**Problem description:**
Your answer should consist solely of the lines from the first line of the data through the line with "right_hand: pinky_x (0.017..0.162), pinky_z", each reproduced exactly.

**Given information:**
+ + +

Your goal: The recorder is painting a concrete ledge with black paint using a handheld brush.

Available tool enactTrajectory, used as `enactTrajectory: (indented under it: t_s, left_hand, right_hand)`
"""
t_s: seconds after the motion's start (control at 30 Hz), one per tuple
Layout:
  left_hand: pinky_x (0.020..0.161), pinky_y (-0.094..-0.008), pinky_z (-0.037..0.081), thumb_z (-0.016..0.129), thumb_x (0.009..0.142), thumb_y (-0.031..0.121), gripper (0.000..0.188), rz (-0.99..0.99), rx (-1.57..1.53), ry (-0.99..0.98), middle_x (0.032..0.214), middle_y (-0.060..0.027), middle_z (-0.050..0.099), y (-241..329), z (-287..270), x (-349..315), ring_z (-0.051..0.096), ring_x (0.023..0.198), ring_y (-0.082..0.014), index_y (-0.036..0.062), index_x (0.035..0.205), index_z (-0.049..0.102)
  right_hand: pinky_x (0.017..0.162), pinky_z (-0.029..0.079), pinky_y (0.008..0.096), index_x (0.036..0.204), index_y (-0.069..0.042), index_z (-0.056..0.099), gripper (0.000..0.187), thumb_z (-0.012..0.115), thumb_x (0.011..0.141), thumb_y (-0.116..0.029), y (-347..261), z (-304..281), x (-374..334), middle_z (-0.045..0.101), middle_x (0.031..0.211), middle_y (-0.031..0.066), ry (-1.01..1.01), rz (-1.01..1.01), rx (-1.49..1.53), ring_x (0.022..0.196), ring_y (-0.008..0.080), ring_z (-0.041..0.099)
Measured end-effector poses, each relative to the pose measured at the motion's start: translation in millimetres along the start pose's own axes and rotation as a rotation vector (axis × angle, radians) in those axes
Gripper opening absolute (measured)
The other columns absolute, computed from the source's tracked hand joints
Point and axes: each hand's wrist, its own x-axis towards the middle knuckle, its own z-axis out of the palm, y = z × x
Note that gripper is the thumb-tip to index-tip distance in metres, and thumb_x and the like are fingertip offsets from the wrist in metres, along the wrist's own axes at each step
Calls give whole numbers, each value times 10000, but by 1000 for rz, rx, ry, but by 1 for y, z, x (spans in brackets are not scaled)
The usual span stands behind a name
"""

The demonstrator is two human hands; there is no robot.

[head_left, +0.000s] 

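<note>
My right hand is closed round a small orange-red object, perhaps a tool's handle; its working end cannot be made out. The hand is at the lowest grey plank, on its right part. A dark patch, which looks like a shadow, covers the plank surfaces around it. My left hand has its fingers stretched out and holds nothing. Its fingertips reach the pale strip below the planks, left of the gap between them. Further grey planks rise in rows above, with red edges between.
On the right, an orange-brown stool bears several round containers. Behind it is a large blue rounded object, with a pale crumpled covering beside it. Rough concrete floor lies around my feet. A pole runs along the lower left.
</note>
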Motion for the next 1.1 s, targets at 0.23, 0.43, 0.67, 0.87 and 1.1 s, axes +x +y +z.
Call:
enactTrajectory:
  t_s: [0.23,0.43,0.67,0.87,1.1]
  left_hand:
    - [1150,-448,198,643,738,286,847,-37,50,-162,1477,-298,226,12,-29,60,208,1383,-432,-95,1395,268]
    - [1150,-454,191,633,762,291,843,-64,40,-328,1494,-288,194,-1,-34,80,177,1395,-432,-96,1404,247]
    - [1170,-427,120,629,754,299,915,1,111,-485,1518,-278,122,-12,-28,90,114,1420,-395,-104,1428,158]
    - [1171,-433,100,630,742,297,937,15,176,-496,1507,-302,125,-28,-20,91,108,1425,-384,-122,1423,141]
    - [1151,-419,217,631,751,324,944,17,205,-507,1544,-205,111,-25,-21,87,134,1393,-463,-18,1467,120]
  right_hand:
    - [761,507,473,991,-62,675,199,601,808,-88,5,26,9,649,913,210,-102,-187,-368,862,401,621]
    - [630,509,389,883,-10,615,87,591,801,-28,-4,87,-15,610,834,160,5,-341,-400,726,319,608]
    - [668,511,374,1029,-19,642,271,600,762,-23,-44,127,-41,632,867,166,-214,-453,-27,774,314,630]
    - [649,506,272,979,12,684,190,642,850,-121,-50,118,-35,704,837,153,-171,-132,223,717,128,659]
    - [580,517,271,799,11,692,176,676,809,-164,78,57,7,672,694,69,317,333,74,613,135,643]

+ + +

**Solution to this task:**
Your goal: The recorder is painting a concrete ledge with black paint using a handheld brush.

Available tool enactTrajectory, used as `enactTrajectory: (indented under it: t_s, left_hand, right_hand)`
"""
t_s: seconds after the motion's start (control at 30 Hz), one per tuple
Layout:
  left_hand: pinky_x (0.020..0.161), pinky_y (-0.094..-0.008), pinky_z (-0.037..0.081), thumb_z (-0.016..0.129), thumb_x (0.009..0.142), thumb_y (-0.031..0.121), gripper (0.000..0.188), rz (-0.99..0.99), rx (-1.57..1.53), ry (-0.99..0.98), middle_x (0.032..0.214), middle_y (-0.060..0.027), middle_z (-0.050..0.099), y (-241..329), z (-287..270), x (-349..315), ring_z (-0.051..0.096), ring_x (0.023..0.198), ring_y (-0.082..0.014), index_y (-0.036..0.062), index_x (0.035..0.205), index_z (-0.049..0.102)
  right_hand: pinky_x (0.017..0.162), pinky_z (-0.029..0.079), pinky_y (0.008..0.096), index_x (0.036..0.204), index_y (-0.069..0.042), index_z (-0.056..0.099), gripper (0.000..0.187), thumb_z (-0.012..0.115), thumb_x (0.011..0.141), thumb_y (-0.116..0.029), y (-347..261), z (-304..281), x (-374..334), middle_z (-0.045..0.101), middle_x (0.031..0.211), middle_y (-0.031..0.066), ry (-1.01..1.01), rz (-1.01..1.01), rx (-1.49..1.53), ring_x (0.022..0.196), ring_y (-0.008..0.080), ring_z (-0.041..0.099)

Nothing more is needed for this exercise.